John had promised to return from consulting a client in good time to walk Abigail to the Malvern house, a distance of barely a quarter mile. With the Sabbath on the morrow, and John confined by his bond to the town limits of Boston, Abigail didn’t really expect him to conclude his business that quickly, and when the dinner dishes were washed and the pots scoured, the kitchen swept and all the lamps filled and set out ready, she’d gone two doors down Queen Street and made arrangements with young Shim Walton the cooper’s apprentice. “I wouldn’t dream of trespassing on your master’s beliefs, Shim, by asking you to do paid work once the Sabbath Eve has begun! But I’ve had a premonition that I may accidentally drop a halfpenny in the street first thing Monday morning as I go past your master’s shop . . .”
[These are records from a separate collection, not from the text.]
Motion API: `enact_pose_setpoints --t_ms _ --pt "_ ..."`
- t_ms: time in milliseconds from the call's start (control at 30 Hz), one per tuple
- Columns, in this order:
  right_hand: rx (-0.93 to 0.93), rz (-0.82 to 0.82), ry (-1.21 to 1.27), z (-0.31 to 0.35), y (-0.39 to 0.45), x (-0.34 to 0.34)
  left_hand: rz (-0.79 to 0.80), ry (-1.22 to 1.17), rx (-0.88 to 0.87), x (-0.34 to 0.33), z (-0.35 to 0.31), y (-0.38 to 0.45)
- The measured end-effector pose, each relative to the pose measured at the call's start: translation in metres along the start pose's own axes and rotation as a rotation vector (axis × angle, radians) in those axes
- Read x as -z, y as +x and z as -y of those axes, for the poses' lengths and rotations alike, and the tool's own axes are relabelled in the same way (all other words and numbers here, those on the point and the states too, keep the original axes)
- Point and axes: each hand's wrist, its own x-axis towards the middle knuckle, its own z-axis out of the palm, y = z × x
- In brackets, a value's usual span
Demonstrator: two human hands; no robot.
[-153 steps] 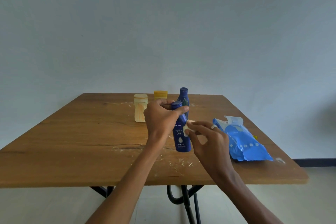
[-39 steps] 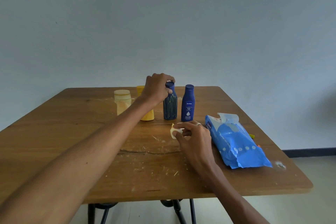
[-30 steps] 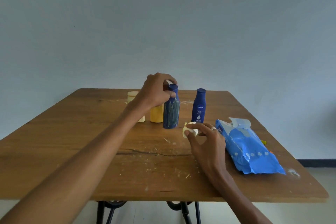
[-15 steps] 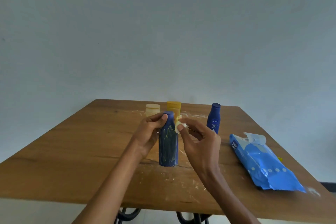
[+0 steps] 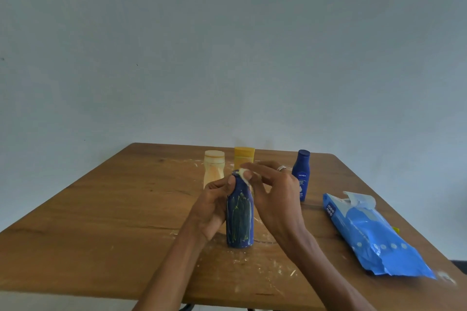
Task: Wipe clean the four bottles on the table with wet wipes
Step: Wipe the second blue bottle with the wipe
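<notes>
- A dark blue bottle (image 5: 239,217) stands upright mid-table (image 5: 101,222), well clear of every edge, with bare wood to its left.
- The left hand (image 5: 211,207) grips its side; the right hand (image 5: 271,192) pinches a wet wipe (image 5: 244,175) against its cap.
- Greenish-yellow streaks mark its front.
- A blue wipes pack (image 5: 371,235) lies near the right edge.

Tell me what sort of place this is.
Probably a plain room at home or a small workroom, not a shop or a kitchen. A bare pale wall stands behind a scuffed wooden table, which carries only toiletry bottles and a blue pack of wet wipes.
</notes>
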Motion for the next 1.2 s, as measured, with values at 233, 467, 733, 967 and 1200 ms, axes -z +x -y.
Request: enact_pose_setpoints --t_ms 233,467,733,967,1200 --pt "0.176 0.222 -0.215 0.026 0.016 0.013 0.073 0.097 -0.112 0.003 0.003 -0.004" --pt "0.067 0.216 -0.175 0.013 0.029 0.027 0.055 0.187 -0.139 -0.003 0.001 -0.008" --pt "0.400 -0.019 -0.185 0.002 -0.019 0.023 0.050 0.164 -0.130 -0.001 0.007 -0.016" --pt "0.479 -0.022 -0.248 -0.008 -0.045 0.008 0.070 0.125 -0.096 0.000 0.007 -0.019" --pt "0.052 -0.178 0.066 -0.005 -0.047 0.003 0.083 0.105 -0.126 0.003 0.009 -0.016"
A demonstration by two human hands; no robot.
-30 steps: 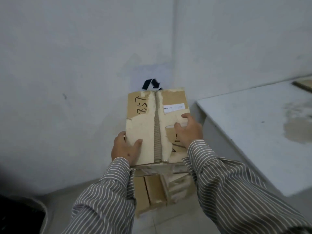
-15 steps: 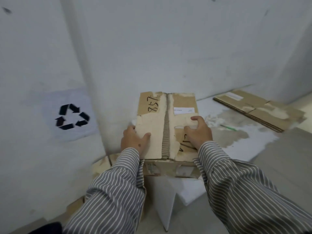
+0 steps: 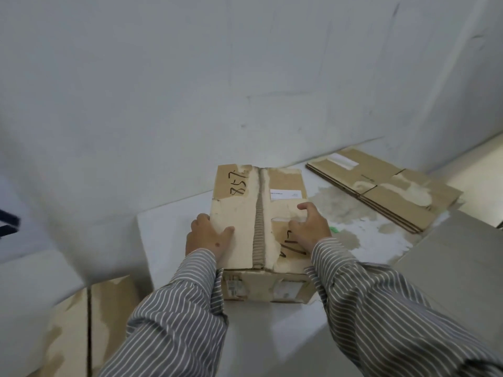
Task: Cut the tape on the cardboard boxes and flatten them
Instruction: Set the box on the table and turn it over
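Still sealed: cardboard box [image 3: 260,213] on white table [image 3: 272,336], near left corner. Gripped both sides by left hand [image 3: 208,236] and right hand [image 3: 310,229]. Could tip off that near edge if nudged leftward while cutting.

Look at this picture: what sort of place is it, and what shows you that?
Probably a bare storeroom or packing corner: plain white walls, a white table, a cardboard box and flattened cardboard.

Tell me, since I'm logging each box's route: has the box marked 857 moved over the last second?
Yes. The box, held in both hands, went from above the floor stack beside the white table rightward onto its top.
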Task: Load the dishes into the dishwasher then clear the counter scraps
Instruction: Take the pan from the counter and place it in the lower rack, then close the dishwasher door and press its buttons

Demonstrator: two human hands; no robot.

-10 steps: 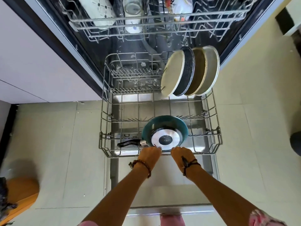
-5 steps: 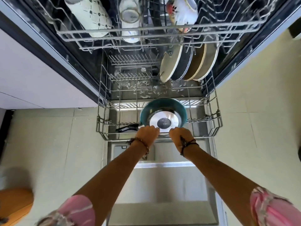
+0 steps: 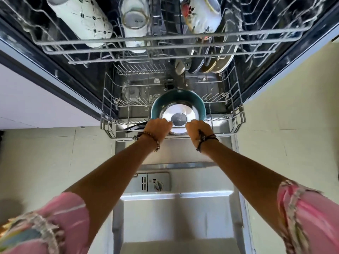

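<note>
The lower dishwasher rack (image 3: 238,116) sits mostly inside the machine, only its front edge sticking out over the open door (image 3: 176,213). A teal frying pan (image 3: 176,99) lies upside down at the rack's front, its shiny base facing me and its black handle pointing left. My left hand (image 3: 158,127) and my right hand (image 3: 199,128) both curl over the rack's front rail, just below the pan. Several plates (image 3: 207,65) stand on edge at the rack's back right, half hidden under the upper rack (image 3: 146,44).
The upper rack holds a patterned white mug (image 3: 82,19), a cup (image 3: 135,17) and a flowered mug (image 3: 200,13). The detergent dispenser (image 3: 154,182) shows on the door. White cabinet fronts are at left, pale floor tiles on both sides.
Both hands have moved forward with the lower rack, which has slid into the dishwasher. The plates and pan went with it, and the plates now sit under the upper rack.
</note>
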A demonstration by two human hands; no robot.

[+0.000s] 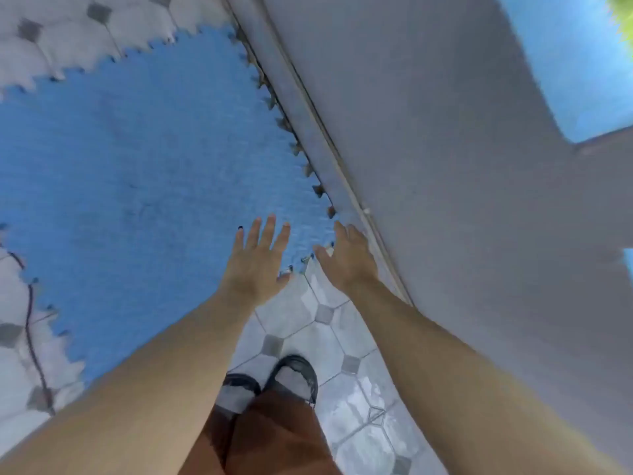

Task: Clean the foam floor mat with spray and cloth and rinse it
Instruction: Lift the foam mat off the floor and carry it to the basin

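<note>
A large blue foam floor mat (137, 173) with toothed interlocking edges lies flat on the tiled floor, its right edge along the base of a grey wall. My left hand (258, 262) is stretched out over the mat's near right corner, fingers spread and holding nothing. My right hand (346, 258) reaches just beside that same corner, at the mat's edge near the wall, fingers apart and empty. Whether either hand touches the mat is unclear. No spray bottle or cloth is in view.
A grey wall (462, 166) rises on the right with a narrow ledge at its foot. The floor is wet pale tile (308, 337) with small grey diamonds. My sandalled feet (284, 378) stand just below the mat's corner. A dark thin cord (30, 323) runs across the tiles at left.
</note>
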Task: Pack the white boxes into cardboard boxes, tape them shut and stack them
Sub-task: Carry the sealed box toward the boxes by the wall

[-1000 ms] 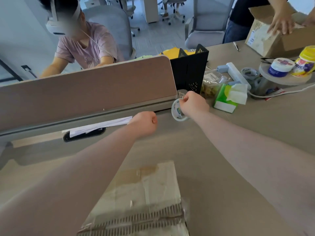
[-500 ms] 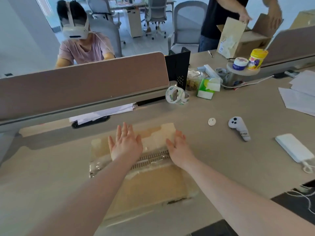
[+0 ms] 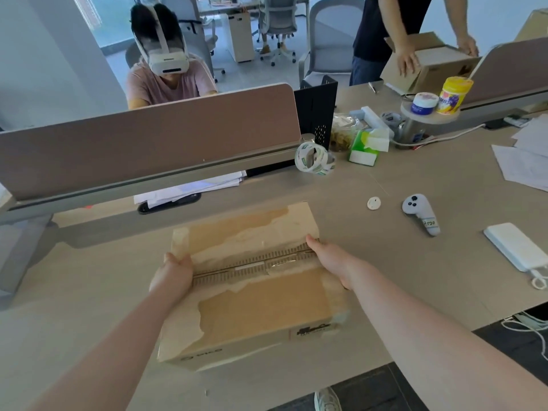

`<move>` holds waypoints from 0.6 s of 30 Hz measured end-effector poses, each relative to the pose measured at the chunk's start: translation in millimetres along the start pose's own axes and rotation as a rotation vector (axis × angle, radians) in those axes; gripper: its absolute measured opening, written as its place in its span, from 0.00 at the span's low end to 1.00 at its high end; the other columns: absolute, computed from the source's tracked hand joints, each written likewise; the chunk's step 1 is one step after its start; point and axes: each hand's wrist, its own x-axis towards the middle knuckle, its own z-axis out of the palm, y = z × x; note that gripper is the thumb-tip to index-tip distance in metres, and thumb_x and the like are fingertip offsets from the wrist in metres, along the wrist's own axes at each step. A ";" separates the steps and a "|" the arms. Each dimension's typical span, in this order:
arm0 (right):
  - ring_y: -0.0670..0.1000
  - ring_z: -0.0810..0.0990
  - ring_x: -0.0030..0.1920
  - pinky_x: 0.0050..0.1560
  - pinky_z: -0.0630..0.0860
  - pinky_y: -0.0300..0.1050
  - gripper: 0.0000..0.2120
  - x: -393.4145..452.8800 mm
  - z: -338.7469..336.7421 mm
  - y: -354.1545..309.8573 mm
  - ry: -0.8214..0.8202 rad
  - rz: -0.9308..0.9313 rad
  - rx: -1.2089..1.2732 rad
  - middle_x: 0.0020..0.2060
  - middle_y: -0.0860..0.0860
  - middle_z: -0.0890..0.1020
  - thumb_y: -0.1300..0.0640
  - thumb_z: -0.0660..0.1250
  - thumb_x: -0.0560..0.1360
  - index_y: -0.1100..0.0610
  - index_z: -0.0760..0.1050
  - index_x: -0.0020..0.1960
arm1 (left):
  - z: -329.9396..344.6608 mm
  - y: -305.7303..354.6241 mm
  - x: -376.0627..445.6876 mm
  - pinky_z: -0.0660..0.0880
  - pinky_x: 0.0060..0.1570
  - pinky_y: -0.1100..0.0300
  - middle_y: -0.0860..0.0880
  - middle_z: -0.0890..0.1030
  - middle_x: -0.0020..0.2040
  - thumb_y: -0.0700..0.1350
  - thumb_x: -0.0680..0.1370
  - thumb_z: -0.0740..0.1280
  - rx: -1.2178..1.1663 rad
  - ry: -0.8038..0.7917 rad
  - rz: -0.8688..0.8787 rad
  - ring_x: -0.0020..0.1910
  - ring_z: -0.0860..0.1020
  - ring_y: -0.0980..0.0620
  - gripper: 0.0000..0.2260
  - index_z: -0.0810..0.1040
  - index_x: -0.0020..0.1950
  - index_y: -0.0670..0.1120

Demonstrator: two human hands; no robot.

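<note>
A closed cardboard box (image 3: 261, 310) lies on the desk in front of me, its top flaps joined along a taped seam. My left hand (image 3: 175, 272) lies against the box's left edge at the seam, fingers wrapped over the side. At the right end of the seam, my right hand (image 3: 332, 261) rests on the box's right edge. Two rolls of clear tape (image 3: 315, 158) stand by the desk divider, apart from both hands. No white boxes are visible.
A desk divider (image 3: 148, 143) runs along the far side with papers (image 3: 189, 189) under it. To the right lie a white controller (image 3: 421, 213), a small disc (image 3: 373, 202), a power bank (image 3: 517, 246), a tissue pack (image 3: 366, 146) and papers (image 3: 525, 155). Another person handles a cardboard box (image 3: 430, 65) at far right.
One second ago my right hand held the tape roll by the divider. It set the roll down, both hands pressed the box top, and now they have slid out to the box's left and right sides.
</note>
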 end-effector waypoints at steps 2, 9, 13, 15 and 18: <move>0.53 0.55 0.77 0.74 0.52 0.51 0.36 -6.0 -5.2 -2.8 -0.057 0.043 0.016 0.77 0.50 0.56 0.34 0.53 0.78 0.54 0.56 0.78 | -2.9 -13.3 4.2 0.77 0.52 0.42 0.39 0.79 0.51 0.55 0.83 0.52 -0.259 -0.100 -0.031 0.48 0.79 0.39 0.17 0.70 0.62 0.44; 0.52 0.66 0.71 0.62 0.63 0.44 0.29 -4.5 -10.1 9.5 -0.073 0.024 0.076 0.68 0.48 0.70 0.36 0.53 0.79 0.52 0.67 0.72 | -5.6 -31.9 -5.5 0.80 0.37 0.47 0.38 0.82 0.39 0.57 0.80 0.61 -0.757 -0.325 -0.230 0.32 0.81 0.41 0.21 0.80 0.53 0.38; 0.50 0.83 0.51 0.49 0.75 0.43 0.26 2.3 -9.5 16.4 -0.130 -0.046 0.171 0.53 0.51 0.85 0.36 0.53 0.78 0.51 0.79 0.60 | 0.2 -31.8 -4.1 0.78 0.29 0.54 0.41 0.82 0.34 0.62 0.80 0.55 -0.890 -0.379 -0.239 0.27 0.81 0.44 0.25 0.79 0.50 0.42; 0.50 0.85 0.47 0.44 0.78 0.42 0.26 2.1 -6.6 15.4 -0.145 -0.048 0.197 0.49 0.52 0.86 0.37 0.54 0.79 0.54 0.80 0.59 | -0.1 -34.9 -2.3 0.78 0.30 0.54 0.41 0.83 0.34 0.67 0.78 0.53 -0.875 -0.355 -0.234 0.29 0.82 0.44 0.29 0.79 0.50 0.43; 0.51 0.85 0.43 0.41 0.79 0.43 0.26 6.3 -11.4 19.3 -0.198 -0.058 0.233 0.48 0.55 0.85 0.37 0.53 0.79 0.54 0.80 0.56 | -1.7 -34.6 -4.4 0.79 0.31 0.54 0.41 0.84 0.37 0.67 0.78 0.52 -0.891 -0.387 -0.218 0.32 0.83 0.43 0.31 0.80 0.52 0.43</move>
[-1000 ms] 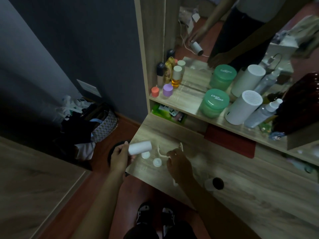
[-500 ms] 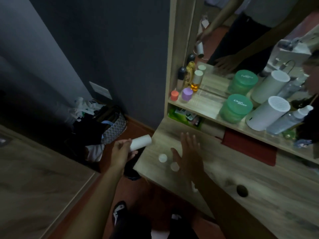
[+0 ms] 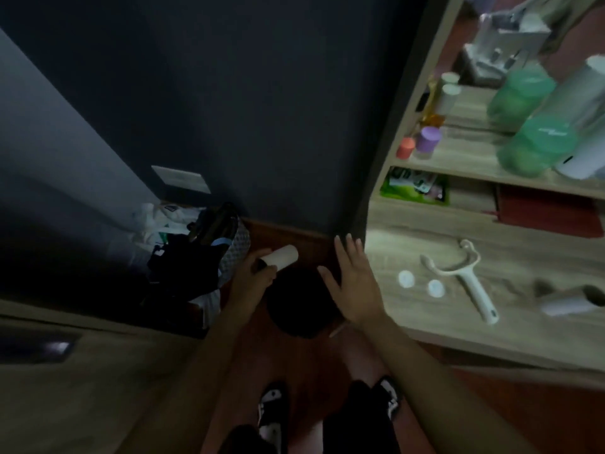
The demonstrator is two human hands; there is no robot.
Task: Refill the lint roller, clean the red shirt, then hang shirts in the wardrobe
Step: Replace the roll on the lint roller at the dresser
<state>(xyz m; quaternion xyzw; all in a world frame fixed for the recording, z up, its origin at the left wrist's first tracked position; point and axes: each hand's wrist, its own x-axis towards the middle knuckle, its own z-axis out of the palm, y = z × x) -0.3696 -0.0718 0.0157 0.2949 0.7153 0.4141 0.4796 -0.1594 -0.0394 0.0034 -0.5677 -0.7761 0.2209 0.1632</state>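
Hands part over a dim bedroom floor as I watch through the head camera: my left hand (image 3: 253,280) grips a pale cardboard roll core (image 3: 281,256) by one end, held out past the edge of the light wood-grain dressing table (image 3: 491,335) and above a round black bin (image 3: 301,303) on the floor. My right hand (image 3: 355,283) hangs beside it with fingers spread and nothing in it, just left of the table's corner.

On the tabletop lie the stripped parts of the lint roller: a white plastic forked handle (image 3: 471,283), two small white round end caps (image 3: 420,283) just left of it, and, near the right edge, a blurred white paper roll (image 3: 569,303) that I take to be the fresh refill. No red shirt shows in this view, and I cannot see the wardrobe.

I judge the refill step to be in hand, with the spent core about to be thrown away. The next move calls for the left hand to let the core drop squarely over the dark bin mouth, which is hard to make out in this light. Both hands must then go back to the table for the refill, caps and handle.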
A carriage was drawn up before Malvern’s front door, as it had been on Thursday afternoon. From across the street, Abigail watched the merchant climb inside, stiff and self-conscious-looking in a satin coat and hair powder. Cloaked shapes that had to be his two surviving children followed him, tall Jeffrey and slender Tamar, trailed by the more robust shape of the giggling maid. Scipio, in his evening livery, bowed them away from the house’s single, shallow step, then turned back inside. As he did so, another servant on the ground floor leaned from a window, and closed the shutters against the night.

“I’ll be all right now, Shim,” said Abigail softly, but the boy insisted on escorting her across the street and down the carriageway to the yard. Scipio must have come straight from the front step to the kitchen’s door to meet her, his candle glinting on the brass of his livery buttons.